# TASK GOAL:
The listing that follows should be copied in full, exactly as written.

── DATA SECTION ──

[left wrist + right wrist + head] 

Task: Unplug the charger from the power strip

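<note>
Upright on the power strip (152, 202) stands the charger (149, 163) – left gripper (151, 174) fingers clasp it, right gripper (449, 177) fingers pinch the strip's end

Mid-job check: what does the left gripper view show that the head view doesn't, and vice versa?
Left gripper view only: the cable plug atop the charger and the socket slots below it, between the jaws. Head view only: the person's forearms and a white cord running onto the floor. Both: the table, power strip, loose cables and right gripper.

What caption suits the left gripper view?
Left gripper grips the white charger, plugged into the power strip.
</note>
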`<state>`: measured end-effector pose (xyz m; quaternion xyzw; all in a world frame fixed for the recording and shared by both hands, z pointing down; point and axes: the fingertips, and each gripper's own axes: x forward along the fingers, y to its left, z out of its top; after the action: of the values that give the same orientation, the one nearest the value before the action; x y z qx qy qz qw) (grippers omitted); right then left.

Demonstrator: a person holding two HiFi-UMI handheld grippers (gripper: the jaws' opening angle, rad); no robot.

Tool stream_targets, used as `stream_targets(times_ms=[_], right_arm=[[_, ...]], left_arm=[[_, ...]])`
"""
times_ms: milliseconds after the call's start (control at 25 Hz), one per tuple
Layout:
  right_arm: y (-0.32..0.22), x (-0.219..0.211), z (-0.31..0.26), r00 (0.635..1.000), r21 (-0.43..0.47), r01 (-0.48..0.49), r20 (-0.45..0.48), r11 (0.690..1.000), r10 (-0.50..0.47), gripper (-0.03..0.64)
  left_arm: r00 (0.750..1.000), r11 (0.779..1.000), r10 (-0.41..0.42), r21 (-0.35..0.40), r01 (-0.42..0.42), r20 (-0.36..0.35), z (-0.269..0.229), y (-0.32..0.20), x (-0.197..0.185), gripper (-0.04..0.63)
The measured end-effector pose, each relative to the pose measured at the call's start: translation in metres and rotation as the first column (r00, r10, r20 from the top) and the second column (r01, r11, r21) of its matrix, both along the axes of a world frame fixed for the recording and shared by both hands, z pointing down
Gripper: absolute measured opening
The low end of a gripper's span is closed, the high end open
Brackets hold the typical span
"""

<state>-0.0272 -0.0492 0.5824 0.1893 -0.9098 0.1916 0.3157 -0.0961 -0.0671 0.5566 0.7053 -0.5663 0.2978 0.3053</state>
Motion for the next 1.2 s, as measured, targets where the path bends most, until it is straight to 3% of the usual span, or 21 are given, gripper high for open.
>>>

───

# EXERCISE ANSWER:
[left wrist + right wrist + head] 

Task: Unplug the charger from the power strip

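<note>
Upright on the power strip (152, 202) stands the charger (149, 163) – left gripper (151, 174) fingers clasp it, right gripper (449, 177) fingers pinch the strip's end

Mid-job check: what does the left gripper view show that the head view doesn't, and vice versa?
Left gripper view only: the cable plug atop the charger and the socket slots below it, between the jaws. Head view only: the person's forearms and a white cord running onto the floor. Both: the table, power strip, loose cables and right gripper.

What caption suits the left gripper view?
Left gripper grips the white charger, plugged into the power strip.
</note>
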`<state>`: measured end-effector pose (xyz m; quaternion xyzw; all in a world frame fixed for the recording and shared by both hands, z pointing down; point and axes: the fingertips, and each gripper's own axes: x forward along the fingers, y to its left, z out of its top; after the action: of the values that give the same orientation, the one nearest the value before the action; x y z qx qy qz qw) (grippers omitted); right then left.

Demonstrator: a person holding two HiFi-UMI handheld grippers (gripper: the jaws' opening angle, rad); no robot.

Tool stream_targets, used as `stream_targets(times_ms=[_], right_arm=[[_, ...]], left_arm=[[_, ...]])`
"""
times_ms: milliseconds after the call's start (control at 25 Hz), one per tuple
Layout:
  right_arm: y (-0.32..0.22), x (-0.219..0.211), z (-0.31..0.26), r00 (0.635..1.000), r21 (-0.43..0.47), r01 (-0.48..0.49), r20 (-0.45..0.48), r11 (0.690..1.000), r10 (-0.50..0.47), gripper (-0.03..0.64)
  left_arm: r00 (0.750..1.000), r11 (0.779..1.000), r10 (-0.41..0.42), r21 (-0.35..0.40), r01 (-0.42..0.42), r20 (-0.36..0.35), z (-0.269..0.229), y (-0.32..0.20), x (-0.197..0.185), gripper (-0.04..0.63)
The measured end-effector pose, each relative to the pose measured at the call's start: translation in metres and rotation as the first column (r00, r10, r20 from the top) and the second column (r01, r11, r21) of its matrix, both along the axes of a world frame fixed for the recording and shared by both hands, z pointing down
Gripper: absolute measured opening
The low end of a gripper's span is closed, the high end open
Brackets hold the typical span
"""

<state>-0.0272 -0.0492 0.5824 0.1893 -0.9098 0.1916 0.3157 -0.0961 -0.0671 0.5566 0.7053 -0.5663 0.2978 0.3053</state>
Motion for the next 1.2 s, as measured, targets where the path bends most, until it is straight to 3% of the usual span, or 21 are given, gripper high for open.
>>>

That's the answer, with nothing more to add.